Ontario Auto Insurance Rates: 2026 Changes Explained

Ontario will overhaul how auto accident benefits work and how Ontario auto insurance rates are set If you’re a driver in Ontario, big changes are coming to your auto insurance policy. As of July 1, 2026, the province is shifting to a new “à la carte” model for auto insurance . This is one of the most significant overhauls in years, and it’s designed to give you more choice over your coverage. However, with more choice comes more responsibility. Understanding these changes now can save you from financial stress later.

This guide breaks down everything you need to know about the 2026 reforms, what they mean for your wallet, and how to ensure you’re not left vulnerable after an accident.

The Big Shift: From Mandatory to Optional

To understand the change, you need to know about the Statutory Accident Benefits Schedule (SABS) . This is the part of your policy that provides benefits if you’re injured in a car accident, no matter who is at fault .

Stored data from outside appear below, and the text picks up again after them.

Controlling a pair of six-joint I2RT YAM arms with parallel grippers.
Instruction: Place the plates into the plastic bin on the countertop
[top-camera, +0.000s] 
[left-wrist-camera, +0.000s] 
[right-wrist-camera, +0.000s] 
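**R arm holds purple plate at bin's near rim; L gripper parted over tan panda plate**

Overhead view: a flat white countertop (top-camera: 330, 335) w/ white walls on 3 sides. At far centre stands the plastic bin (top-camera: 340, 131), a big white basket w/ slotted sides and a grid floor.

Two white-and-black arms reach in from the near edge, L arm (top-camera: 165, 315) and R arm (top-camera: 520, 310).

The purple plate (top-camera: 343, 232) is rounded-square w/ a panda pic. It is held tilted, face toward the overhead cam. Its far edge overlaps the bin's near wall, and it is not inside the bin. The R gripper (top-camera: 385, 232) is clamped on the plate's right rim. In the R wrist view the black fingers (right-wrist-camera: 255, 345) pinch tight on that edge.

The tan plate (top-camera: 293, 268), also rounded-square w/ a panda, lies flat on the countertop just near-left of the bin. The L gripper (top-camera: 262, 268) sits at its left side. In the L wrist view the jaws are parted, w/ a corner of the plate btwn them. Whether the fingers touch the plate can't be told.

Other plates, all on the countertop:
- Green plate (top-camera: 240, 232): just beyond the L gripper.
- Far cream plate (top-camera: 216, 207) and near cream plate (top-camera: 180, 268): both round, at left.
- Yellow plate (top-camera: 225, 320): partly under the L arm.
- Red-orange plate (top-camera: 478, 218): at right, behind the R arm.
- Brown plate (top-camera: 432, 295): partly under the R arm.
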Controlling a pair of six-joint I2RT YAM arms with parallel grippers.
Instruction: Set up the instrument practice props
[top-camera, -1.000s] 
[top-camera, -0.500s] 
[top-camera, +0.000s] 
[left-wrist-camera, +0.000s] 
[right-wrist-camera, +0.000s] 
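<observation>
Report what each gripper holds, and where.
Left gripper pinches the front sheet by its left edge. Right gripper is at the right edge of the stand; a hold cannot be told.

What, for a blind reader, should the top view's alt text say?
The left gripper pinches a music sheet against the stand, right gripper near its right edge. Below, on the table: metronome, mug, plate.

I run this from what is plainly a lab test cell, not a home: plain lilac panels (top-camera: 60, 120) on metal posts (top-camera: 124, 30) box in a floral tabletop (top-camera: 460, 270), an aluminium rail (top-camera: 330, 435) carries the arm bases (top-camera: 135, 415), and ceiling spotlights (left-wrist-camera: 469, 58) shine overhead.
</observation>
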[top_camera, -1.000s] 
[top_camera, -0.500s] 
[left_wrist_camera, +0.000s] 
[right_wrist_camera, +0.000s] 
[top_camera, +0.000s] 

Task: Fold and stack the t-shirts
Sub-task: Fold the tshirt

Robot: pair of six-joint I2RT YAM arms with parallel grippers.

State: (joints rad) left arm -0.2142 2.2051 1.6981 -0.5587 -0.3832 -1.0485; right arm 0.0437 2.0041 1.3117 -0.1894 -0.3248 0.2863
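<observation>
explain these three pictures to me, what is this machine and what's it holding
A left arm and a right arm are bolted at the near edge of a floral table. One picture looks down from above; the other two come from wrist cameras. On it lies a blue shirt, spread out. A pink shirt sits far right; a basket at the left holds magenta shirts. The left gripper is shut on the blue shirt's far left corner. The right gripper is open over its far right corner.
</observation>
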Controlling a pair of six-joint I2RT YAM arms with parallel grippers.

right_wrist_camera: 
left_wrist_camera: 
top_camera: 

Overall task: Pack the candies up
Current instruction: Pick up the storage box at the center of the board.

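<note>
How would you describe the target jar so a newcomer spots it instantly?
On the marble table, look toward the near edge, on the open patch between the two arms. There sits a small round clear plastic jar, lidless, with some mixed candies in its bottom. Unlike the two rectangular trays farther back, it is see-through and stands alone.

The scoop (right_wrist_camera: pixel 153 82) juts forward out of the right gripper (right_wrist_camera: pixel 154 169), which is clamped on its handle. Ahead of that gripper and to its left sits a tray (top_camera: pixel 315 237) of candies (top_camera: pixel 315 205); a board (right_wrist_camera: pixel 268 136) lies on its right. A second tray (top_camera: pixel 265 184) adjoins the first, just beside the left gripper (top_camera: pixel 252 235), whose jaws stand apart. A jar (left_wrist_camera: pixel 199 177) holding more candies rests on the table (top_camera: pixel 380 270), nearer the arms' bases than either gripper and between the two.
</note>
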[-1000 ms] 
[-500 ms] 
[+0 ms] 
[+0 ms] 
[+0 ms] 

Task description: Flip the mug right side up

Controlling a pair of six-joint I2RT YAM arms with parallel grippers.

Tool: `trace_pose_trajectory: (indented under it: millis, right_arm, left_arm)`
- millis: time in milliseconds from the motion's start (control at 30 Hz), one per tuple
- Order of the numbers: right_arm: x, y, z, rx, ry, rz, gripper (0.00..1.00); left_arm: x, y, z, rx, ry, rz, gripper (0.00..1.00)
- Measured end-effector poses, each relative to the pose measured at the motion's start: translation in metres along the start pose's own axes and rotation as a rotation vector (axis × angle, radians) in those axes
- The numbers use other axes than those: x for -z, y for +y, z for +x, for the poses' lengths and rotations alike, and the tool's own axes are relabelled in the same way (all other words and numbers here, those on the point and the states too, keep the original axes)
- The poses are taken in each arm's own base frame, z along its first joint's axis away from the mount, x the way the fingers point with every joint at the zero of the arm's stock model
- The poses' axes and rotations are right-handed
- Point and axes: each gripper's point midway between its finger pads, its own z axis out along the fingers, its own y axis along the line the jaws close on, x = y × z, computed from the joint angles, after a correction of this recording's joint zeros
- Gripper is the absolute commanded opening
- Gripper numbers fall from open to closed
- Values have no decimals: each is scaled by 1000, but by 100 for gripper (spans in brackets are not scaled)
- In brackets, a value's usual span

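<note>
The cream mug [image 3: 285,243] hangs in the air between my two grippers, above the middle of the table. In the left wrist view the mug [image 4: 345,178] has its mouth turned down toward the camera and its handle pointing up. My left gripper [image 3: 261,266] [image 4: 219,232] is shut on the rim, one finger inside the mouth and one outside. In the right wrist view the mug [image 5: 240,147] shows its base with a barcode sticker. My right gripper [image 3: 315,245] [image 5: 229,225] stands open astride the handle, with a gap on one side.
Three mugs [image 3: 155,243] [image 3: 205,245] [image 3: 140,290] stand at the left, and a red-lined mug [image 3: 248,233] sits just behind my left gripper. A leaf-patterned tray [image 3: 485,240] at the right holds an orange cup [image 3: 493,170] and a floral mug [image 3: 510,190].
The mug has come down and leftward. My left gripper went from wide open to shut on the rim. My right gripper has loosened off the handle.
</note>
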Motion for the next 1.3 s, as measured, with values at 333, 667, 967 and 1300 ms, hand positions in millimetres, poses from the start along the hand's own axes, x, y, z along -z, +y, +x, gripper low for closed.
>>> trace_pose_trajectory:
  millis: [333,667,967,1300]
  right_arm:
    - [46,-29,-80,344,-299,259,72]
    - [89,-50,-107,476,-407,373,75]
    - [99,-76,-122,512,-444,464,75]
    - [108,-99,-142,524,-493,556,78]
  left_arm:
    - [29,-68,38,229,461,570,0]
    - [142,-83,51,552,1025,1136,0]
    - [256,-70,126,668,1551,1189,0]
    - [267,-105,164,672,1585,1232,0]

Currently, a broad set of these benefits is mandatory for every policy. Under the new system, which takes effect July 1, 2026, that list shrinks dramatically. Only Medical, Rehabilitation, and Attendant Care benefits will remain mandatory . Everything else becomes optional.

This means that coverage you once had automatically will now require an active choice—and an additional cost—to keep.

Which Benefits Are Changing?

Here’s a breakdown of the benefits shifting from mandatory to optional :

  • Income Replacement Benefit: Currently, if you’re injured and can’t work, you receive up to $400 per week. This will become optional. If you don’t opt in, you won’t have this safety net.
  • Caregiver Benefit: Provides compensation if you’re caring for a dependent and are injured.
  • Housekeeping and Home Maintenance Benefit: Covers the cost of hiring help for chores you can’t do due to your injuries.
  • Non-Earner Benefit: For people who were not employed at the time of the accident (like students or stay-at-home parents).
  • Dependent Care Benefit: Covers expenses related to caring for dependents while you recover.
  • Death and Funeral Benefits: Provides a payment to your family in the event of a fatality.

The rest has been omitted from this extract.